(Provided data begins)

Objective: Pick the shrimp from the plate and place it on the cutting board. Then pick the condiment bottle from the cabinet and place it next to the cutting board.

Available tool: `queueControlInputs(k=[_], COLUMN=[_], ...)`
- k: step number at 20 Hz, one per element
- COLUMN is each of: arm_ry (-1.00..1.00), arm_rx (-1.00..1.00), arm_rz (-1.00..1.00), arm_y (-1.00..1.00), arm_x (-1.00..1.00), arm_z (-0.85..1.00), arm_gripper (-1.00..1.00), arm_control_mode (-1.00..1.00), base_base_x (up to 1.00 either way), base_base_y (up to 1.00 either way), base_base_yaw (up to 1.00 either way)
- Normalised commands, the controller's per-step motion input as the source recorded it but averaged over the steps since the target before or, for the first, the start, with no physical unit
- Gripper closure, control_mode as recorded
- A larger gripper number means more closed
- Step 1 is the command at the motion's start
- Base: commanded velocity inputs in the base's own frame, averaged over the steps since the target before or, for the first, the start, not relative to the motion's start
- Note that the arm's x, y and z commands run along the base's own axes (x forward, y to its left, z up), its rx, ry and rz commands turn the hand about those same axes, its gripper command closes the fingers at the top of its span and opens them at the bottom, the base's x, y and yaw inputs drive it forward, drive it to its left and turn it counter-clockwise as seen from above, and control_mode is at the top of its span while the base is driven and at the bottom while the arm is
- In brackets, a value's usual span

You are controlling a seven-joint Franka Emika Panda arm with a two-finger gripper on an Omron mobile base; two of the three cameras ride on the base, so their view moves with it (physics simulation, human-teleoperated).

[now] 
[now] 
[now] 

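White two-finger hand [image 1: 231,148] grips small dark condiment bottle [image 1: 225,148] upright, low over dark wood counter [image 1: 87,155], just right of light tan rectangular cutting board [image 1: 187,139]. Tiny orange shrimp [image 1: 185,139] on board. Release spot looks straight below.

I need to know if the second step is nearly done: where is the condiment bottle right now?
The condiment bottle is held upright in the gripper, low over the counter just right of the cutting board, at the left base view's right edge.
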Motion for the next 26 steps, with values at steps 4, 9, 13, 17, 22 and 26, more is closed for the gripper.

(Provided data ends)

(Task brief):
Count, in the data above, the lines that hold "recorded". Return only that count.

(Solution to this exercise):
2